The Great Divide? Faithfulness vs. Relevance
Some call the pursuit of faithfulness vs. the pursuit of relevance a false dichotomy. The truth is, pastors tend to pursue one or the other. In case you missed the Together for the Gospel weblog, heres Mark Dever, J. Ligon Duncan, R. Albert Mohler, and C. J. Mahaney weighing in on the question of how pastors should think about pursuing relevance versus pursuing faithfulness.
ASSUMPTIONS AND PURSUITS
By Mark Dever
Having attended a number of meetings of pastors in the last few months, and having read everything from Rob Bells Velvet Jesus to John MacArthurs Fools Gold, I have been able to give a lot thought to the colloquiums, conferences, alliances, and denominations that bring pastors and churches together. What is bringing pastors together? What are they grouping around?
I think the most basic practical division among evangelical pastors today does not occur between the Calvinists and the Arminians; it occurs between those who pursue faithfulness and assume relevance and those who pursue relevance and assume faithfulness. Surely, both camps will claim to value both faithfulness and relevance. But attend the conferences and read the books of the "pursuers of faithfulness," and you will hear a lot about "faithfulness in preaching the gospel" or "building your church on the Word." Attend the conferences and read the books of the "pursuers of relevance," and you will hear about "understanding todays generation" and "communicating to todays culture."
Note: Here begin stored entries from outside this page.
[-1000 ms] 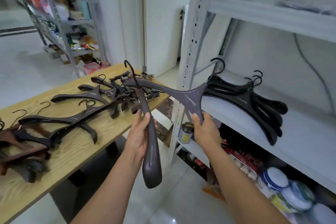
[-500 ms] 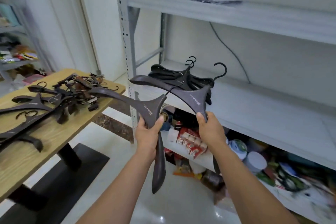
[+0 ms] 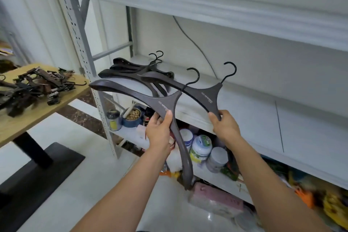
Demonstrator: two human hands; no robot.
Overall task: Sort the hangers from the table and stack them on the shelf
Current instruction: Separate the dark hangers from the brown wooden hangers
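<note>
My left hand (image 3: 160, 132) grips a dark brown hanger (image 3: 131, 93) just below its neck; one arm hangs down toward the floor. My right hand (image 3: 225, 127) grips a second dark brown hanger (image 3: 204, 94) by one arm, its hook pointing up over the white shelf (image 3: 254, 117). A stack of dark hangers (image 3: 131, 70) lies at the shelf's left end, just behind both held hangers. More hangers and clip hangers (image 3: 35, 86) are piled on the wooden table (image 3: 37, 117) at the left.
A perforated grey shelf upright (image 3: 84, 58) stands between table and shelf. An upper shelf board (image 3: 207, 11) runs overhead. Jars, a tin and a bowl of pellets (image 3: 131, 117) crowd the lower shelf. The table's black base (image 3: 37, 175) sits on the white floor.
The view has turned from the table to the shelf. The two hangers, first held together, are now apart, one in each hand, and closer to the stack on the shelf.
</note>
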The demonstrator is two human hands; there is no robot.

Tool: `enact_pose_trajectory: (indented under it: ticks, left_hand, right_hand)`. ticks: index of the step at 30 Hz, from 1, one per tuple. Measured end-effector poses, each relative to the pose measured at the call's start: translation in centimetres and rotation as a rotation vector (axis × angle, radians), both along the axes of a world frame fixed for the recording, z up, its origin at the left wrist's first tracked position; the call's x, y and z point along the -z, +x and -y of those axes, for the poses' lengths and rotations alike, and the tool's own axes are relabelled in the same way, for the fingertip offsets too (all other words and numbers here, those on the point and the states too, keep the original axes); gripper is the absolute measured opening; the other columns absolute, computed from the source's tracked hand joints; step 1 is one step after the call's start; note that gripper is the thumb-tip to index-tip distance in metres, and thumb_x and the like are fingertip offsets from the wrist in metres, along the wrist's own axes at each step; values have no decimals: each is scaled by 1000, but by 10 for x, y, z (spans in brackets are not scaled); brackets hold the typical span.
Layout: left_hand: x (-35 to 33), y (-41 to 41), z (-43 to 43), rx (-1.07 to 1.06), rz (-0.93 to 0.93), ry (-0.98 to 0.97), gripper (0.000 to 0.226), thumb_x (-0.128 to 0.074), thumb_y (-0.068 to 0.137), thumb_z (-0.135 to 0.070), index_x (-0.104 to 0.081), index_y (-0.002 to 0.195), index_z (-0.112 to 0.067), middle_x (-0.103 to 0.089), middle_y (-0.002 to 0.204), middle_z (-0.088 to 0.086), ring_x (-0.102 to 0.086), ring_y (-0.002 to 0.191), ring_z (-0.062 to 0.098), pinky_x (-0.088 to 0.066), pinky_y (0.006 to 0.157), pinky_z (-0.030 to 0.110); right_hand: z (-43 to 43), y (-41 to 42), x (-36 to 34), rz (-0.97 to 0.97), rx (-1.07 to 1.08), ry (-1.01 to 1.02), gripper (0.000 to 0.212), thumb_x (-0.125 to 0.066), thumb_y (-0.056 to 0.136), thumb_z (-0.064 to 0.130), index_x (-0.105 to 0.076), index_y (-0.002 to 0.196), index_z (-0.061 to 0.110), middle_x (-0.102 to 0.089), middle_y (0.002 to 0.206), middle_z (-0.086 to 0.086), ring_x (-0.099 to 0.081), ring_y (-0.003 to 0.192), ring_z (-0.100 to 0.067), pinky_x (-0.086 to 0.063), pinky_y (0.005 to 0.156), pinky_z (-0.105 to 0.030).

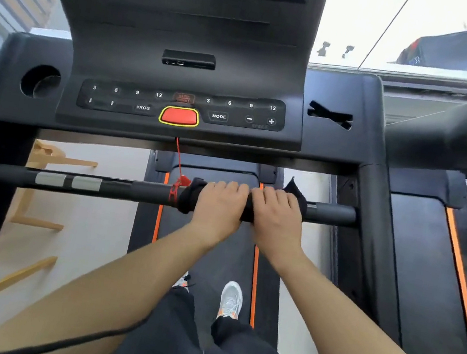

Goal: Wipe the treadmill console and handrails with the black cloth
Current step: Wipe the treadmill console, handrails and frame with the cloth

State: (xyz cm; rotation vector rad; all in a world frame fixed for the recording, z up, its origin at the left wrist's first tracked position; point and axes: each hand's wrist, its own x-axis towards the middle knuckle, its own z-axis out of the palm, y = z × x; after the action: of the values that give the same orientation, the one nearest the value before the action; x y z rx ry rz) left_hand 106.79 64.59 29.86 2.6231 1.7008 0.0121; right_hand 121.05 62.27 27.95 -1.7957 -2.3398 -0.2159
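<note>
bar (102, 185) runs left-right | both hands side by side, clamped on cloth (189, 197) around it | left hand (219, 202) nearer long bare part | right hand (276, 214) nearer short end | console (182, 107) above, maybe unwiped

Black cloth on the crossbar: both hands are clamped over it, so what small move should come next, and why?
Probably slide both hands, left and right, with the black cloth leftward along the crossbar: the longer bare stretch, including the silver sensor pads, lies on that side.

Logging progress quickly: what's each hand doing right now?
Left hand: closed on the black cloth around the crossbar.
Right hand: closed on the same cloth.
</note>
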Motion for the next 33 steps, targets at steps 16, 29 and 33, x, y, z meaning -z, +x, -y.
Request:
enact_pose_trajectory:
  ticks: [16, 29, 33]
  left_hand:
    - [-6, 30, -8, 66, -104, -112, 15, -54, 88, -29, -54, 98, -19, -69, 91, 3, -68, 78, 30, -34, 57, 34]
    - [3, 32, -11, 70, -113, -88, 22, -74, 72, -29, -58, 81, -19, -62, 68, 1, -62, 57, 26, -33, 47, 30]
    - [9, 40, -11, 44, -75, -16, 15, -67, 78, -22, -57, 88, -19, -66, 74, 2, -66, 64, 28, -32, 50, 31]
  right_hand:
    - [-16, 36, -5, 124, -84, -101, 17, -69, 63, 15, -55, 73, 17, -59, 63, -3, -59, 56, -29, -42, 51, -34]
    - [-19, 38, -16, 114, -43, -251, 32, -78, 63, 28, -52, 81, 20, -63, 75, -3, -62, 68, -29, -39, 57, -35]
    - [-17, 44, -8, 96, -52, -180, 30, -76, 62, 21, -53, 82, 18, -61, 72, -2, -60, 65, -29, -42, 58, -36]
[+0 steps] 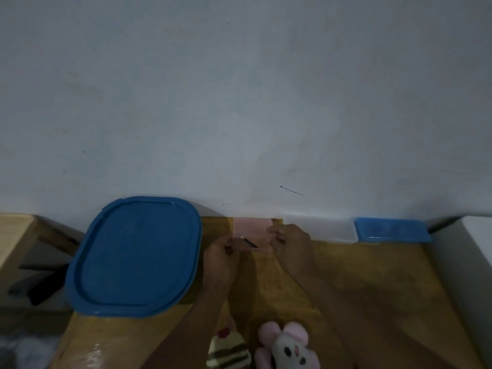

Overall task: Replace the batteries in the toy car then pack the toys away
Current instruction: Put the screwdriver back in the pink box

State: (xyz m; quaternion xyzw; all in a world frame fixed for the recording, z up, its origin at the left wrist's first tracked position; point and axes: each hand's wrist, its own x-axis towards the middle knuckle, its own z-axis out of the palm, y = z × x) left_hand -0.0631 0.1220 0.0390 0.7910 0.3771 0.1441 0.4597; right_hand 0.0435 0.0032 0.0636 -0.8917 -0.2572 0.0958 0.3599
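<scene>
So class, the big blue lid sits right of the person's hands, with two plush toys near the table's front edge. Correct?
No. The head view shows the big blue lid to the left of the left hand and right hand, not the right. The plush cake and plush mouse lie near the front edge of the table.

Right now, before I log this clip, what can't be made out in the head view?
All head view, dim:
The pink thing between left hand and right hand: blurred, unidentifiable.
The thin dark tool: whose grip holds it is unclear.
The plush mouse and plush cake: cut by bottom edge.
The blue-lidded box: lid hides contents.
</scene>
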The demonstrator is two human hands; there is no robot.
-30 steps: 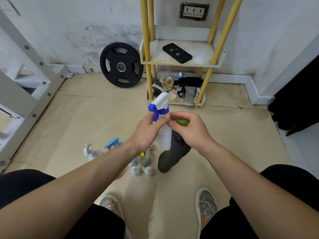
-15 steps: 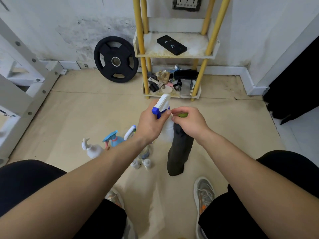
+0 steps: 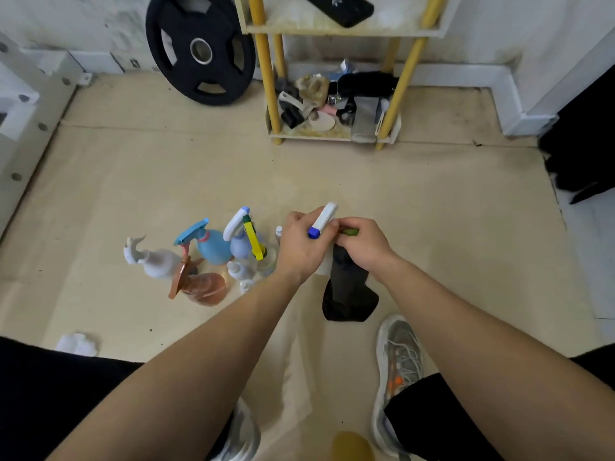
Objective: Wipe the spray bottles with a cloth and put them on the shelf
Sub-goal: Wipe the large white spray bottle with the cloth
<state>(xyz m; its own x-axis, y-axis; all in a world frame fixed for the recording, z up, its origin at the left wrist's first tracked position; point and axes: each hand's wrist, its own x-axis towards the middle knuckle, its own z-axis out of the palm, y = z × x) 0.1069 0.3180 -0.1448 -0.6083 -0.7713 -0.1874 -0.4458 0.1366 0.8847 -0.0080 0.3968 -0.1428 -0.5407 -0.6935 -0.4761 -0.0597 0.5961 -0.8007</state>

Imagine a spectrum with "faithfulness" at one end and "relevance" at the other end. Most of us would recognize that locating ourselves at either extreme is wrong. At the far end of the faithfulness side of the spectrum we have a Greek Orthodox-like church that uses untranslated Greek in the churchs gatherings, as if physical proximity to the inspired language changes people like some sort of magical force. The power of the words is unrelated to peoples comprehension of them. As long as the content is correct, the church can set aside all worries about relevance!
At the other end of the spectrum is a church that wants so badly to relate to the world that it begins to value what the culture values, scorn what the culture scorns, even think in the philosophical categories the culture insists we think within. They quickly point to Pauls example in 1 Cor. 9:19-23"
I have become all things to all people
"as their explanation for what, in the end, amounts to the erasing of all distinctiveness between them and the culture.
Of course, all of us intend to be at the middle of the spectrum, striking just the right balance between an utter faithfulness to the gospel and a piercing relevance in its presentation. I also suspect that most of us believe that we do strike this balance, or else we would alter our location.
What has struck me amidst all these conferences and colloquiums is that a church leaders or a writers position on this particular spectrum has become more meaningful to his associations than where he sits on the Calvinist-Arminian theology spectrum. Suppose, for example, that we have four individuals:
Jake (Arminian and seeker-sensitive),
Wes (Arminian and faithful),
Phil (Calvinistic and seeker-sensitive),
and John (Calvinistic and faithful).
When it comes to the actual practice of doing ministry, it may be that John has more in common with Wes than he does with Phil, his fellow Calvinist. And it may be that Jake actually has more in common with Phil than he does with Wes, his fellow Arminian.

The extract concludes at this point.